Isn’t therapy a term protected by law. Can you really say “we are doing real therapy but the therapy you are paying for does not include all that stuff that real therapists do”

These therapist have licenses but BetterHelp is telling you that even though they do, they are not doing therapy. At least for social workers like me that could be a major ethical violation. From the perspective of your board you cant turn your license off. Anything that you are doing in the realm of mental health is requires you to treat as a medical and mental health service, but here your employer is telling your client that the therapy you are calling therapy ISNT a mental health service and essentially isn’t real. “THE PLATFORM DOES NOT INCLUDE THE PROVISION OF MEDICAL CARE, MENTAL HEALTH SERVICES, OR OTHER PROFESSIONAL SERVICES BY US.”  That seems like an opportunity for a lawsuit that your contract says you will be solely responsible for.  That is potentially against the law in all states where “therapy” and “mental health services” are regulated terms. Put simply you cant run ads that you provide therapy and mental health services and then write in your paper work; actually this isn’t therapy or a mental health service.

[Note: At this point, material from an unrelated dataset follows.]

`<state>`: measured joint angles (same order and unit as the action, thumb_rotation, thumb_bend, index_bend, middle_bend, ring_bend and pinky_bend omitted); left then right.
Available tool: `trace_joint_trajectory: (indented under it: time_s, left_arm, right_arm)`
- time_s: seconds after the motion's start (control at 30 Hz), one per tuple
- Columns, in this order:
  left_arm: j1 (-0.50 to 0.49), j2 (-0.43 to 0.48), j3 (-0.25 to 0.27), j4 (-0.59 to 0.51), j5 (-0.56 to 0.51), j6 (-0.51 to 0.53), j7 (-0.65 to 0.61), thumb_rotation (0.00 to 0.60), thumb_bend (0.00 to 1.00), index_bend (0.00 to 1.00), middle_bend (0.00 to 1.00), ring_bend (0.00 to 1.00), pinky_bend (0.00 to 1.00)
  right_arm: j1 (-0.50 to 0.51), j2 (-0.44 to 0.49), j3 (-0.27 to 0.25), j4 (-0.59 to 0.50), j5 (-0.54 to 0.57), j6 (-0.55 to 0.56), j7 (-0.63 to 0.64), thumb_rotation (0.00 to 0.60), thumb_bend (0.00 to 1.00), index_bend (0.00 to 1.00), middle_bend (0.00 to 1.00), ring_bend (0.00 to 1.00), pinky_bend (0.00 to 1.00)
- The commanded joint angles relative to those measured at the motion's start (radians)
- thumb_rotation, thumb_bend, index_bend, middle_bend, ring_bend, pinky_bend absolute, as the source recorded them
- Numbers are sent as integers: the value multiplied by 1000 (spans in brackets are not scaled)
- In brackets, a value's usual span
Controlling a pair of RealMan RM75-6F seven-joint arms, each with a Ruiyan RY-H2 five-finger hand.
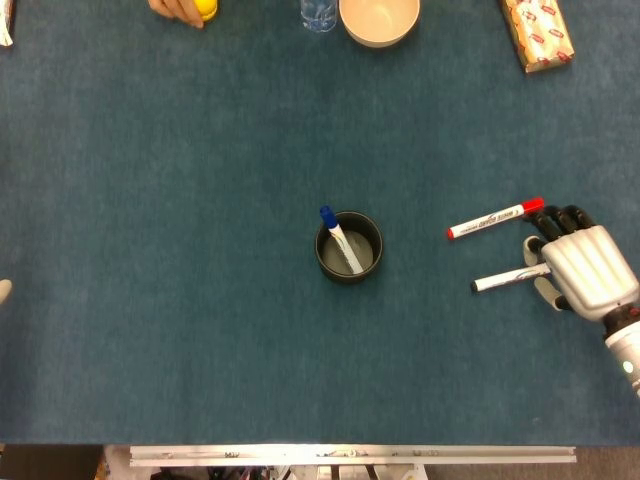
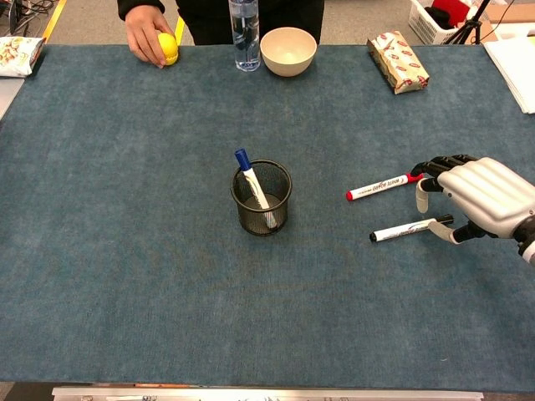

This is absolutely not characteristic of industry norms. I’ve been careful to limit my own liability in this article and without going through any more specifics, if you are a patient or a provider I am happy to guide you through how to succeed in this industry. The vast majority of people who contact Taproot Therapy Collective receive a high quality personalized referral to another local provider. We refer and advertise other providers because we are part of a community and unconcerned with shareholders needing us to make a stock go up.

We genuinely want you to get therapy at the best place for you. We recognize that we are not the right provider for every need. We treat the therapists in our collective well even though I could make more money if we didn’t.  We call every person who contacts us back even when we are full. We don’t do that because it makes us money. We do it because providers of mental health services have a responsibility to ethical behavior even when our legislators have decided there won’t be legal consequences if we act against our ethics.

Every part of the structure of these app based therapy companies is something that any other therapists office could be investigated for by their board. Paid testimonials, selling data, electronic tracking, influence peddling, alleged bribes for dishonest testimonials, using healthcare data for advertising, etc. I don’t know what is less ethical; paying actors and celebrities to pretend to be patients or paying actual former patients that happen to be actors and celebrities. What would you think if you saw my patients on TV as paid representatives of Taproot? This is a violation of dual relationship standards. Again this is not the therapists at BetterHelp’s fault and they don’t make these decisions, but this wouldn’t fly anywhere else in the therapy world. It would make customers at any other firm wary.  Why do we make an exception to all of these rules just because a company is backed by venture capital and delivered through an app.

Sadly BetterHelp is not alone in these practices. A recent consumer reports study tracked data in the top five most popular mental health apps and saw that they all send data to Facebook in some capacity. Amazon’s recent expansion into healthcare will be a new test of how ready legislators and boards are to enforce rules over tech conglomerates. There will be more companies that do things like what BetterHelp did and we need to set a precedent that the same rules apply to therapy everywhere without exception. Is it too much to ask that these companies just make money by getting paid for doing therapy and not selling therapy related data?

Choosing ethical behavior is not something that should be up to the therapist. Our legislators should enforce existing laws even if it means sending their campaign donors to jail. We are in a mental health crisis and practices like these give people valid reasons to be afraid of getting mental health care. We need to make people more comfortable with mental healthcare not give them reasons to be afraid.